All of the data should be restated word for word, with the pictures omitted.
** INFORMATION SHOWN follows **
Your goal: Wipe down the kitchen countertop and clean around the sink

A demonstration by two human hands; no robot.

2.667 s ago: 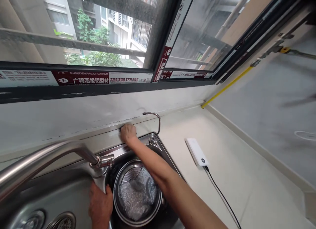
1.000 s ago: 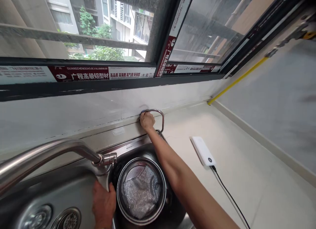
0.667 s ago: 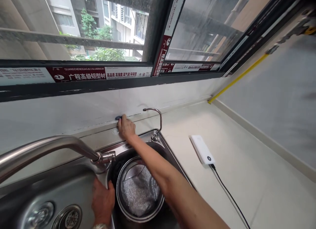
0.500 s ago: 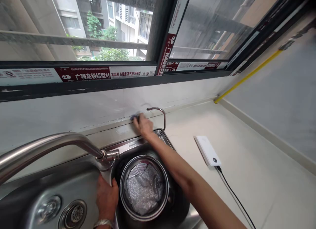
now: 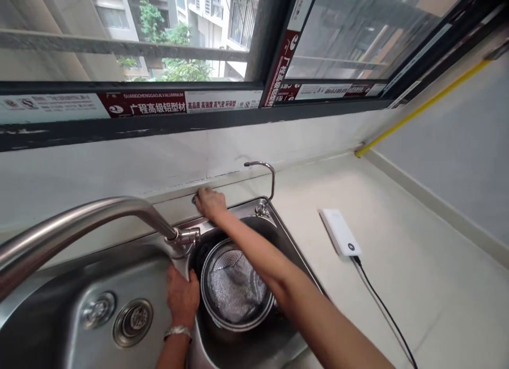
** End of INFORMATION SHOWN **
__WRITTEN REPLY__
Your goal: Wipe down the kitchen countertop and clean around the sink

A demonstration by two human hands; no robot.

2.667 s ago: 
1.000 s ago: 
0.667 s ago: 
0.500 s ago: 
now: 

The complete answer has now been given.